Recently, while walking through a flea market in Duisburg, I discovered just such an anniversary present: a beautiful, originally packaged, actually never used LAMY 2000 gift set, consisting of a piston fountain pen and a biro, both engraved with the DEMAG logo.My father spent his working life in the ThyssenKrupp Group. I remember that when I was a child – the 1990s! – writing instruments, often from LAMY, and also pocket knives (Victorinox) were often given away in a professional context. Whole drawers were filled with LAMY pens and miniature pocket knives. These “normal” promotional gifts often had an equivalent value of € 5.00-10.00; something like a LAMY 2000 was only given on very special occasions.

Back to the flea market in question: The seller himself was not the youngest – but too young to have worked at DEMAG himself. An heirloom from his father? Probably. Written on the box in sharpie: Black fountain pen, black biros” – the beautiful set, it ended up in some cupboard, a drawer, maybe even in the attic, as soon as it was received. A package with obvious contents, after all, the writing instruments are clearly pictured on it, and yet the previous owner felt called upon to note the contents again in full.

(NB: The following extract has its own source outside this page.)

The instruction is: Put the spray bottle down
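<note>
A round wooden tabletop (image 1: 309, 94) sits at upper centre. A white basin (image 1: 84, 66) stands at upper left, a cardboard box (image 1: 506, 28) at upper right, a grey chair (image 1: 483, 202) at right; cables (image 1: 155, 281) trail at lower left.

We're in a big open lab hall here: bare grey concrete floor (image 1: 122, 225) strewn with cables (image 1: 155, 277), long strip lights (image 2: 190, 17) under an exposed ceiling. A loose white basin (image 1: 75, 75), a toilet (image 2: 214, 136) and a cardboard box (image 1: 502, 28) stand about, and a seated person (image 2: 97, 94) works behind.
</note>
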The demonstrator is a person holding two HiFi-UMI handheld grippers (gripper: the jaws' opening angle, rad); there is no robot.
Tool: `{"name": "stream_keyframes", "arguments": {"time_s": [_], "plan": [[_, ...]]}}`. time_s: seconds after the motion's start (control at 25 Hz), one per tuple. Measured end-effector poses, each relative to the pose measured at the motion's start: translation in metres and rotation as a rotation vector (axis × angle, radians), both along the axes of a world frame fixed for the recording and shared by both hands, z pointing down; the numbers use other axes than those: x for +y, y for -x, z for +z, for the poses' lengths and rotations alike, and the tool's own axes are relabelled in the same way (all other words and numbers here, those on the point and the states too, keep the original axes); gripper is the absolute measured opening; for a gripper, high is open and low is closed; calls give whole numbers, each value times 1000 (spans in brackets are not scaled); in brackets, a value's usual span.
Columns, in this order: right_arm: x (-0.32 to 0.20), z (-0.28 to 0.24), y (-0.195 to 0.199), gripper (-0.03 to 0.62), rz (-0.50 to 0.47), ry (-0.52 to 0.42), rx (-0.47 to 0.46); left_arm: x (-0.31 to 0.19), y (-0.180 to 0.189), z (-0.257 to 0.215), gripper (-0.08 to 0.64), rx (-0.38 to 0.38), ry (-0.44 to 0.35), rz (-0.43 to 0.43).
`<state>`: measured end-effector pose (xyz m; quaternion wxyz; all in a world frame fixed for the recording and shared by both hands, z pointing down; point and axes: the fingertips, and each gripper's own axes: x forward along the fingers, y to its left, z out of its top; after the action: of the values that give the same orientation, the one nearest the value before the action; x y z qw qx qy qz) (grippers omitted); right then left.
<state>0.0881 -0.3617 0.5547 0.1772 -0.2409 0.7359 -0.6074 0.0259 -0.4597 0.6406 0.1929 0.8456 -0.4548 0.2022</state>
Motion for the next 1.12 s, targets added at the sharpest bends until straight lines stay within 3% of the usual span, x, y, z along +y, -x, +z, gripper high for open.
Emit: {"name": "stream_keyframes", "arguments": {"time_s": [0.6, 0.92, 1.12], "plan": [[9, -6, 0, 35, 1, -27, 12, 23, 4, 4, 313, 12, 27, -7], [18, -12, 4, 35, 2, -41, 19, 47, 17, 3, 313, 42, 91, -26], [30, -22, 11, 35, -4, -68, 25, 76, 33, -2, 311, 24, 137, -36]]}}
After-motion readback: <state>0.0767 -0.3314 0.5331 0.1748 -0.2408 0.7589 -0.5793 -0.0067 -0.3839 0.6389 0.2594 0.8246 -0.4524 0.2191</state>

In the cupboard, in the drawer or in the attic, this box must have lain for decades until it was sold to me. Why were the writing instruments never used? Perhaps they were “too bad” (although one might argue that it was too bad just NOT to use them). Or maybe they were simply not appreciated and only “archived” because that was the way official gifts were made at that time.

DEMAG existed until 1973, after which some former subsidiaries continued to bear the name – but it is unlikely that the gift was made after 1973. The iconic LAMY 2000, designed by Gerd A. Müller, came onto the market in 1966. The guarantee on the nib until the year 2000 is noted in the set .

Also based on the old LAMY branding, I assume that this beauty falls exactly into that period – i.e. 1966-1973. A wonderful set. And – in more ways than one – a piece of German history.